Vorrei però confidarvi il segreto della mia gioia di prete. Nella mia vita sacerdotale ho sempre lasciato che siano stati altri a chiamarmi, raramente ho scelto io di farlo. Infatti, io sognavo di diventare missionario in terra di missione, ma le condizioni della mia famiglia non me lo permisero, per cui il rettore del seminario di Venegono mi propose di farlo qui; risposi: “sì”.
Intento a prepararmi per lavorare in oratorio, il superiore del seminario mi obbligò a proseguire gli studi accademici, risposi di “sì”. Al termine del secondo ciclo di studi per la licenza, pensavo di potermi dedicare alla predicazione, ma mi fu chiesto di presentare la mia tesi al concorso per nuovi studi ecclesiastici, e vincendolo fui chiamato a far parte di un gruppo di ricercatori dell'Università Cattolica, risposi ancora una volta con il mio “sì”. Il Card. Martini venendo a Milano ci indicò nuovi orizzonti della missione popolare. Non eravamo pronti, ma il mio superiore mi chiese di studiare e di accogliere quella richiesta: risposi ancora :”sì”.
Nacquero così i Gruppi di Ascolto e le relative scuole di formazione. Dopo pochi anni all'Ufficio catechistico della Cei, mi chiesero di partecipare al gruppo di esperti di pastorale biblica, risposi ancora “sì” ed incominciai a recarmi in quasi tutte le regioni d'Italia a portare il nostro metodo dei Gruppi di Ascolto, tra veloci puntate in aereo e in treno. Tutto questo per ben 23 anni. Essendo responsabile di Radiomissione, l'arcivescovo mi chiese di dare una mano a don Mario nella programmazione di Radio Mater, non riuscii a rifiutare.
Ecco, mi pare che il segreto della gioia e della bellezza di essere e fare il prete sia racchiuso in questa disponibilità a lasciarmi condurre per mano dagli avvenimenti e da chi li guidava dall'alto per me.
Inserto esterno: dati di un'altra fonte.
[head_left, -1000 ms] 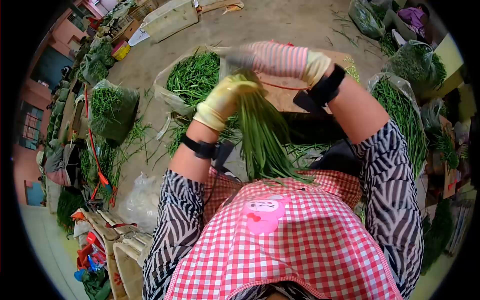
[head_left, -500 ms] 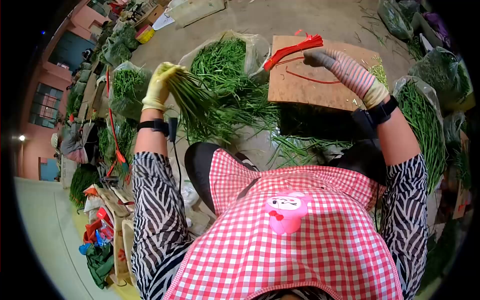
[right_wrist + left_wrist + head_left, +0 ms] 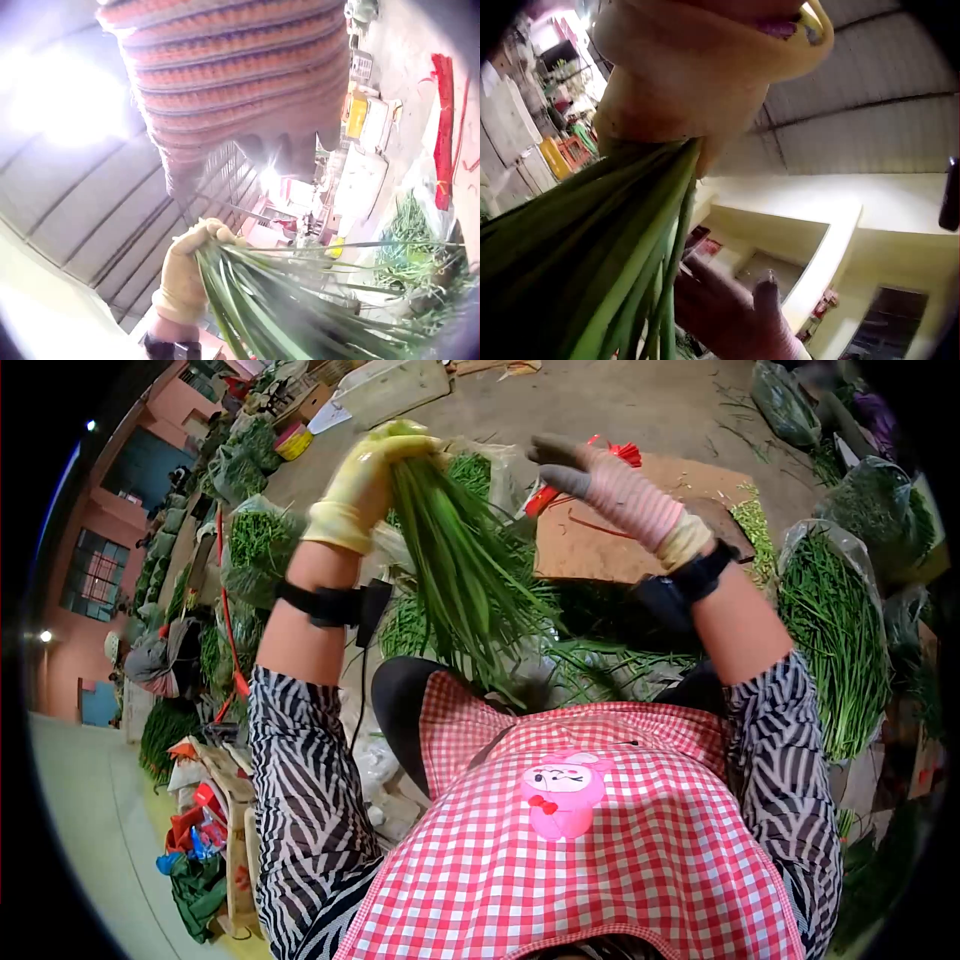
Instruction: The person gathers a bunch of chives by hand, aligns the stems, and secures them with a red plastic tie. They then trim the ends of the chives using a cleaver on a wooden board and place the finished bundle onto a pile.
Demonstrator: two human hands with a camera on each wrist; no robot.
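Observation:
My left hand (image 3: 375, 475), in a yellow rubber glove, grips a bunch of long green chives (image 3: 455, 570) by one end. The leaves fan downward toward my lap, and the left wrist view shows them emerging below the glove. My right hand (image 3: 615, 485), in a pink-and-grey striped knit glove, is held to the right of the bunch, apart from it. Its fingers are fairly straight and hold nothing. Partly hidden behind that hand, a bundle of red ties (image 3: 444, 131) lies at the wooden board (image 3: 580, 550).
Behind the bunch stands a plastic bag of cut greens (image 3: 468, 472). Another full bag of chives (image 3: 835, 630) is at the right. Loose leaves (image 3: 610, 665) lie before the board, and yellowish trimmings (image 3: 755, 530) on its right side. A white crate (image 3: 390, 395) sits farther back.
Both hands were together at the bunch, then parted widely. Since then the left hand has swung right with the chives, and the right hand has come left across the board.

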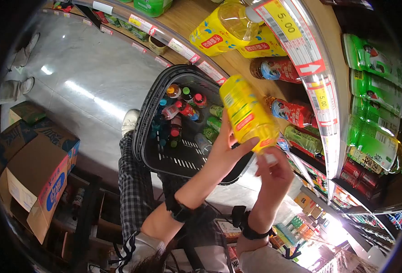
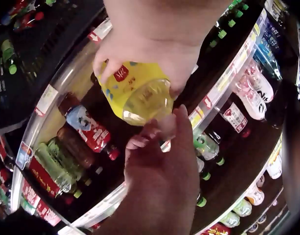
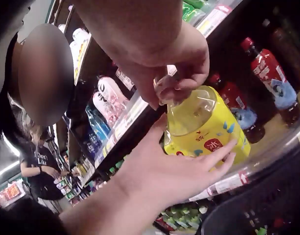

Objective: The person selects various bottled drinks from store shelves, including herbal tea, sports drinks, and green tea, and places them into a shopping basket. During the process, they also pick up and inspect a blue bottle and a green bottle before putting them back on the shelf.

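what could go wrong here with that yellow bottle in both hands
1. The right hand pinches the cap of the yellow bottle; if it loosens, liquid may spill onto the drinks in the basket below.
2. The left hand alone grips the tilted bottle's body; a slip could drop it onto those drinks.

The bottle [image 1: 248,113] lies between the left hand [image 1: 226,152], around its body, and the right hand [image 1: 273,170], at its top, before the shelf [image 1: 187,18]. The basket [image 1: 139,132] of drinks [image 1: 183,107] sits beneath it, with cardboard boxes [image 1: 32,177] farther left on the floor [image 1: 73,77].
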`<state>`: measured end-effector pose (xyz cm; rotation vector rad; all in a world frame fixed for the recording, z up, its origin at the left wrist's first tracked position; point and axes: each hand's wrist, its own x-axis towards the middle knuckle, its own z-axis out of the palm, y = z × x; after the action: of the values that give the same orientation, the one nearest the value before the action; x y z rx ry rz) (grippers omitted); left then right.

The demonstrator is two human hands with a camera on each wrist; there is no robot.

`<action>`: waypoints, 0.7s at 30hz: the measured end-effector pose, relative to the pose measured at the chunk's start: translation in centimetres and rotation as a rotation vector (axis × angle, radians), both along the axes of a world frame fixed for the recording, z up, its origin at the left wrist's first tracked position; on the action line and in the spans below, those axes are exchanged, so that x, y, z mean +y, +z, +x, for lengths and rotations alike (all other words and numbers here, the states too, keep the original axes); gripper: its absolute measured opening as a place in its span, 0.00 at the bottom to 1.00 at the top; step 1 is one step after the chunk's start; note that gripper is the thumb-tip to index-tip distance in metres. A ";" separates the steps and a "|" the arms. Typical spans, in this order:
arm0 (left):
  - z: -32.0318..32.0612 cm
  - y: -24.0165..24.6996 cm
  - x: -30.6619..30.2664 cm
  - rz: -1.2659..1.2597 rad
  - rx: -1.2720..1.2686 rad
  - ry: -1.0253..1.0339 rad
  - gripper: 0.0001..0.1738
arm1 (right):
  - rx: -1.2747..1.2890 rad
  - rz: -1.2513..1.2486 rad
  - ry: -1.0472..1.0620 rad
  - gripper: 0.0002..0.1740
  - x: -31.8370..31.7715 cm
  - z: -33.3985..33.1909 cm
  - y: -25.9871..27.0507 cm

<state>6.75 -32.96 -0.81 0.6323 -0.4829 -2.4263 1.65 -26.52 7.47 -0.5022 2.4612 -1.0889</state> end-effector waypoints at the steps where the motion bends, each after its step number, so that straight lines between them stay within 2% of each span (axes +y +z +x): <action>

Certo, tutto questo mi ha costretto lontano dalla mia San Giorgio, anche se l'ho sempre portata nel cuore.
Sì. Intensa, bella e gratificante può essere la vita di un prete, come quella di ogni vocazione, a patto che abbia il sapore della gratitudine e non si riduca a rincorrere solo progetti personali, ma rimanga docile e fedele nell'accogliere quelle strade che traccia il Signore per lui.